Vashti Harrison will share drawing tutorials and worksheets on Instagram inspired by her Little Leaders, Little Dreamers and Little Legends books, which highlight influential black men and women in United States history, including Alvin Ailey and Michelle Obama. She created a highlights reel on her page called “Quarantine Fun!” and plans to share sessions on themes such as “How to draw your own Little Leader.”
Jarrett J. Krosoczka
Jarrett J. Krosoczka, best known for his Lunch Lady series of graphic novels, is hosting drawing sessions on his YouTube channel every day. He’s been teaching basic illustration techniques, like how to draw a face and its expressions, but also often shares anecdotes about growing up as a kid who loved to draw.
Peter H. Reynolds
The writer and illustrator, whose tour for his most recent picture book, Be You, was canceled, is reading aloud from his work on Facebook Live every day.
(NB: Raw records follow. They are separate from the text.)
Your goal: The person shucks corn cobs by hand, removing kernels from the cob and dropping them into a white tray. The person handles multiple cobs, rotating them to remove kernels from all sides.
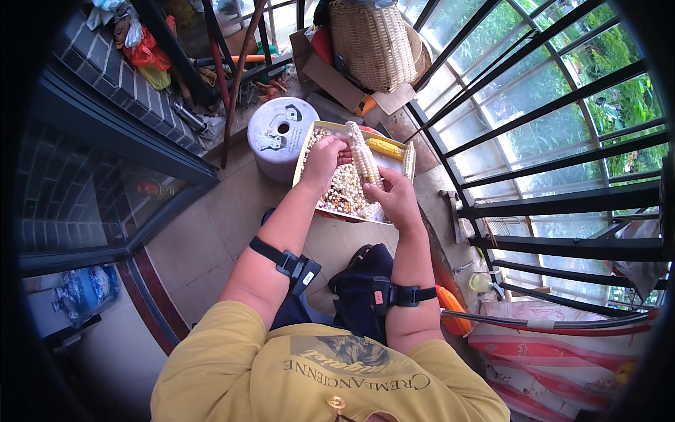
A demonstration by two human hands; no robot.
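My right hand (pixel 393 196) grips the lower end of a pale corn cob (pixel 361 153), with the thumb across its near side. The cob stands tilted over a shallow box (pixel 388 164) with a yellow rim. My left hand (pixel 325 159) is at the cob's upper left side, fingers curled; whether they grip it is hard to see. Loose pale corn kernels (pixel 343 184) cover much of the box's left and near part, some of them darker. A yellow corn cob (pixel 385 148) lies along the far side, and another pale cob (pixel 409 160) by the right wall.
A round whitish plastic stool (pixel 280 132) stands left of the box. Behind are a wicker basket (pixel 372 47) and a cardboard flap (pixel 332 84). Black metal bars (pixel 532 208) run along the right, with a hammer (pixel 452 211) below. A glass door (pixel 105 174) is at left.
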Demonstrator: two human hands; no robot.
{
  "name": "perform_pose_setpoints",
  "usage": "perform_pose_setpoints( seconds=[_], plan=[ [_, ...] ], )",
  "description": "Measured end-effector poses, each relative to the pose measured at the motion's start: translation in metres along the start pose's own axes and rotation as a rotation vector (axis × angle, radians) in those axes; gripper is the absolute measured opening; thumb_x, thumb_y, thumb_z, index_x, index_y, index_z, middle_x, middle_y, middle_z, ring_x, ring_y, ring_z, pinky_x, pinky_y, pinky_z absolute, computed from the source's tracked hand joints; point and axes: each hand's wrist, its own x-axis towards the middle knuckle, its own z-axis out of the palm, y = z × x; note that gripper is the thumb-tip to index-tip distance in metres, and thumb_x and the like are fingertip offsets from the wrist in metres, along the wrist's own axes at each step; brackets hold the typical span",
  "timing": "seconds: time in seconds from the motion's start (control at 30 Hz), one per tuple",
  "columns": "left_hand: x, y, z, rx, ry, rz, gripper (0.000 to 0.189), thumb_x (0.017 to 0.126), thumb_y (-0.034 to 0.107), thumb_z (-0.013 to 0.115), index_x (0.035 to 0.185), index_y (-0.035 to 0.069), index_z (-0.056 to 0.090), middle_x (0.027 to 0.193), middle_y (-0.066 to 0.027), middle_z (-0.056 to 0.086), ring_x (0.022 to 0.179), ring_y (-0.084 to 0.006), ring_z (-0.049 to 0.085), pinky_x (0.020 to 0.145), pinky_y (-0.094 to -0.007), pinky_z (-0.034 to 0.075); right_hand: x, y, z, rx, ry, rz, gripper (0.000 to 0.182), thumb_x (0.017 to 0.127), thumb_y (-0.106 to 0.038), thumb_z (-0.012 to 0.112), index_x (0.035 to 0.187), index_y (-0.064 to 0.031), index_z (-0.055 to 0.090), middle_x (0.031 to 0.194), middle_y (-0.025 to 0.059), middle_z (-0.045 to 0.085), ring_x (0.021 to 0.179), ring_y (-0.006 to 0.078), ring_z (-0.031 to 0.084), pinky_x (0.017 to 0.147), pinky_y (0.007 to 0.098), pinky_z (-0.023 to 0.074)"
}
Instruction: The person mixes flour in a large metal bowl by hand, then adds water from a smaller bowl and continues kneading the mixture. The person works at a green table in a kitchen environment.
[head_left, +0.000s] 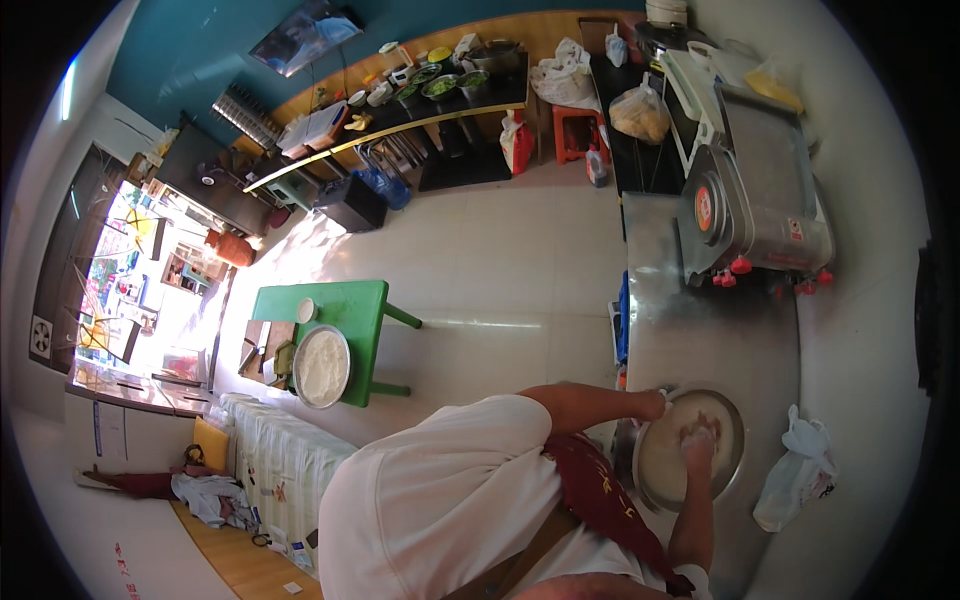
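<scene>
A wide metal bowl (739, 442) with a pale, wet-looking dough or batter (667, 457) stands on the steel worktop. My left hand (652, 405) grips the bowl's near rim, with whitish residue on its fingers. Inside the bowl is my right hand (699, 439), coated with the pale mixture; its fingertips are partly hidden in it, so whether they close on any is unclear. A dark red apron (600, 487) with yellow writing covers the front of my body.
Beyond the bowl, a plastic bag (799, 469) lies by the wall. A steel machine with red knobs (757, 217) occupies the worktop (660, 315). Behind me, a green table (364, 322) holds a bowl of white flour (322, 367). Bowls of chopped greens (439, 87) stand on a black counter.
</scene>
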Motion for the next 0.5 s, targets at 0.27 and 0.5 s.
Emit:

So far, he’s read The Word Collector, The Dot and Ish, his sequel to The Dot.
Illustrator Carson Ellis (Home, Du Iz Tak?) is running a Quarantine Art Club for her followers. She posts prompts — such as “is a cat,” “wearing glasses” and “holding a golden scepter” — and encourages readers to create their own art in response. She shares some of the results using the hashtag #QuarantineArtClub and features some on her website, too.
The “Authors Everywhere!” YouTube channel, started by Susan Tan, who wrote the Cilla Lee-Jenkins series for middle-grade readers, includes activities, writing workshops and readings from a range of authors. In addition to keeping kids busy, the workshops are also meant to give young people an emotional outlet for addressing their fears about the pandemic.
Susan Verde, who wrote the picture books I Am Love and I Am Human, among others, is reading from her books live on Instagram. She is also starting a channel for kid-friendly meditations and mantras.
Everywhere Book Fest
In response to the dozens of canceled book festivals, three young adult writers decided to start the Everywhere Book Fest, “a virtual gathering of kid-lit authors, books and readers that will bring the book festival experience to everyone,” according to their website. The festival is the brainchild of Ellen Oh, Christina Soontornvat and Melanie Conklin, who also co-founded the nonprofit We Need Diverse Books. “There’s a real opportunity here to change the way people connect with authors and interact with books,” Conklin told Publishers Weekly.